**What this task involves:**
Nothing is needed except the lines below that run from the one with "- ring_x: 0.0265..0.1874" through the one with "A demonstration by", repeated exactly.

Start of Information supplied

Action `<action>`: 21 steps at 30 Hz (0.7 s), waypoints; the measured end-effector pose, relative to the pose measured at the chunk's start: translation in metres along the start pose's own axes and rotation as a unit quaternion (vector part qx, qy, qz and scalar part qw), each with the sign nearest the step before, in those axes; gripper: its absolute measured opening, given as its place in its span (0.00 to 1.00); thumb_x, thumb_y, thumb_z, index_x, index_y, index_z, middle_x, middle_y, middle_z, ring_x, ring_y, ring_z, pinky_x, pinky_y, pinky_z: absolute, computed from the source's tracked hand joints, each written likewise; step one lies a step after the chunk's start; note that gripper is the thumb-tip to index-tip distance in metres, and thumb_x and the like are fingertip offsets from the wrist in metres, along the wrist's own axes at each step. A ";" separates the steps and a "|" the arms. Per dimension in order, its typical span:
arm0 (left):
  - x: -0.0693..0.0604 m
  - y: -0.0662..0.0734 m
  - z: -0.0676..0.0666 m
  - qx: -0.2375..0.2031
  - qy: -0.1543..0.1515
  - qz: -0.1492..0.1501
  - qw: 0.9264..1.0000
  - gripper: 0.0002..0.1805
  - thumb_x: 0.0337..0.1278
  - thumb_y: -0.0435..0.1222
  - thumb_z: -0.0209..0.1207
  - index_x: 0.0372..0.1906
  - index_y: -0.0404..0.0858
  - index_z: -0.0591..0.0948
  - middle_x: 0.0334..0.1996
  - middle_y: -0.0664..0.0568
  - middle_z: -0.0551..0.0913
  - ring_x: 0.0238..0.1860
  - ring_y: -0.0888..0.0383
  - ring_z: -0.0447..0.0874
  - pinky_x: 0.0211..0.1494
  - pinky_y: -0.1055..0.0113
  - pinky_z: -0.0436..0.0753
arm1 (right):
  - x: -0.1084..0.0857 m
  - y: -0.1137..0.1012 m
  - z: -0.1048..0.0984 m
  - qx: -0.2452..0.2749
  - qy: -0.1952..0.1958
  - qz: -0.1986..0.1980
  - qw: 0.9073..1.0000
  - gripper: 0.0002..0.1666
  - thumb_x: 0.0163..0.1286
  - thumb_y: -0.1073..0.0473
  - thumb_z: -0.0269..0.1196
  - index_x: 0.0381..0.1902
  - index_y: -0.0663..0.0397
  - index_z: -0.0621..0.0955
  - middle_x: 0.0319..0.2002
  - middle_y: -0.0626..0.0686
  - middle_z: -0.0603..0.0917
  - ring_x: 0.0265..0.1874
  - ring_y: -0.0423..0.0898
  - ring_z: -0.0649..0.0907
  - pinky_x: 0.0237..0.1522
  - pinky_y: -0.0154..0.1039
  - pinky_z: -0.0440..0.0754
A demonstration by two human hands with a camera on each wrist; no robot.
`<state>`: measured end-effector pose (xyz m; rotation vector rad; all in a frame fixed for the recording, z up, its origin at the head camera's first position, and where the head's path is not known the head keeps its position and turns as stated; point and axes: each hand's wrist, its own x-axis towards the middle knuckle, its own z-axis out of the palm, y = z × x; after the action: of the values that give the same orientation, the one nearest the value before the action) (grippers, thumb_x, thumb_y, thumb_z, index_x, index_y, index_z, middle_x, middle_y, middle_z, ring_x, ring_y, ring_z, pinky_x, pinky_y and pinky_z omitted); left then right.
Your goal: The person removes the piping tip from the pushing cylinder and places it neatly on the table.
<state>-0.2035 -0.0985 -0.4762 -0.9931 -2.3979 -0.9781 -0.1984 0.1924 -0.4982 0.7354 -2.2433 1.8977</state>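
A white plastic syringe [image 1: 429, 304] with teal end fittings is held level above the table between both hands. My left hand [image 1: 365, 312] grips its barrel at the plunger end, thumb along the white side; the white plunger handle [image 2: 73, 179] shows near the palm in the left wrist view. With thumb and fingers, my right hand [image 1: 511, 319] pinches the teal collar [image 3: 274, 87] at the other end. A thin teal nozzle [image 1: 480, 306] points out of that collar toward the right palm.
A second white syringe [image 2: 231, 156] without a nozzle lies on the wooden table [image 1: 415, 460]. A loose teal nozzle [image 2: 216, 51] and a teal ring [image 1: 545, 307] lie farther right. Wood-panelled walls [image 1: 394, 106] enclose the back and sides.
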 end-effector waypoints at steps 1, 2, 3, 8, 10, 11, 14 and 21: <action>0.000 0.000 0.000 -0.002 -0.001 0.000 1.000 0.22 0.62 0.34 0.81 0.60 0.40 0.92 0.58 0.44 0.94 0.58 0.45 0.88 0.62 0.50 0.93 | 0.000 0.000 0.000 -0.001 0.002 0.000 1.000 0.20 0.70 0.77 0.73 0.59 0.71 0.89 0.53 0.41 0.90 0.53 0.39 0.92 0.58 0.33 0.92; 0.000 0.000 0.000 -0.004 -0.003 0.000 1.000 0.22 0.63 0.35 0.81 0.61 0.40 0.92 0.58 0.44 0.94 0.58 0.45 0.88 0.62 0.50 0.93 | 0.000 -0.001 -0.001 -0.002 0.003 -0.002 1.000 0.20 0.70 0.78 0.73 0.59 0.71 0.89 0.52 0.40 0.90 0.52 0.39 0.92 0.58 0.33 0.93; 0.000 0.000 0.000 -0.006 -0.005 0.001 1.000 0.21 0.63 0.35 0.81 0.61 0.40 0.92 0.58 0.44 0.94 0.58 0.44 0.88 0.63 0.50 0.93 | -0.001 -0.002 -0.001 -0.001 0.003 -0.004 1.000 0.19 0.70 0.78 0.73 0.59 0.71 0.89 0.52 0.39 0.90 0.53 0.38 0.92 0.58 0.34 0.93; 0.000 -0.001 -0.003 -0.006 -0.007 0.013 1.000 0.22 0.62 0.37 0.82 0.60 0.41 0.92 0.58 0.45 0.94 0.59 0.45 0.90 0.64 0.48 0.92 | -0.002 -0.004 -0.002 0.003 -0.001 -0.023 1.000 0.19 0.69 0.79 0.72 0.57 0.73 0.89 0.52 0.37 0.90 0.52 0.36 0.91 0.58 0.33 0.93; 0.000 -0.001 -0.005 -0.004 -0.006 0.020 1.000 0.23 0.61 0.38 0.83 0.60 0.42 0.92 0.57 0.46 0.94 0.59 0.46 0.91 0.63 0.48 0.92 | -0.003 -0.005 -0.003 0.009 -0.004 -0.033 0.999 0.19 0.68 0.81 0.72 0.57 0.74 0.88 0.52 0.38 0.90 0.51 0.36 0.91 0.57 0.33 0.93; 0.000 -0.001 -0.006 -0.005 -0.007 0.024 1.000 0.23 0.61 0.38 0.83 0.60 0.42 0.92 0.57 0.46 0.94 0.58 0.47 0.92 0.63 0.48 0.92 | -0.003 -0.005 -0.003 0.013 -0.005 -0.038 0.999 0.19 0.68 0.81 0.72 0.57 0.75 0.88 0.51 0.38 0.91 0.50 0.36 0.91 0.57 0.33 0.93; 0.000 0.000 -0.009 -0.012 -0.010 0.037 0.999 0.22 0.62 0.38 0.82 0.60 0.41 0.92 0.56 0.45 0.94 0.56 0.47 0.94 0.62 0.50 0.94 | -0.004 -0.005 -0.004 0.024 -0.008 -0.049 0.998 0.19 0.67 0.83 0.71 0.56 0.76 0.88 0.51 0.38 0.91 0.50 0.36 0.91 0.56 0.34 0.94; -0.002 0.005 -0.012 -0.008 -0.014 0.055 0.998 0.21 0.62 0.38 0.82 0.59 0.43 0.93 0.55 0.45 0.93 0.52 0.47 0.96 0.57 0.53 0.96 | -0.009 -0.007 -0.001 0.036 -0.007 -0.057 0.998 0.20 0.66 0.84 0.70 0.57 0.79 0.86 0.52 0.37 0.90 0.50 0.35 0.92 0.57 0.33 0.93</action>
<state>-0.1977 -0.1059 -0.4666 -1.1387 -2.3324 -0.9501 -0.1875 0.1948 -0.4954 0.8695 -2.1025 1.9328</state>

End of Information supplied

**Response to the task:**
  - ring_x: 0.0265..0.1874
  - ring_y: -0.0423..0.0898
  - ring_z: -0.0649..0.0907
  - pinky_x: 0.0237..0.1522
  - pinky_y: -0.0154..0.1039
  - pinky_z: -0.0440..0.0754
A demonstration by two human hands with a camera on each wrist; no robot.

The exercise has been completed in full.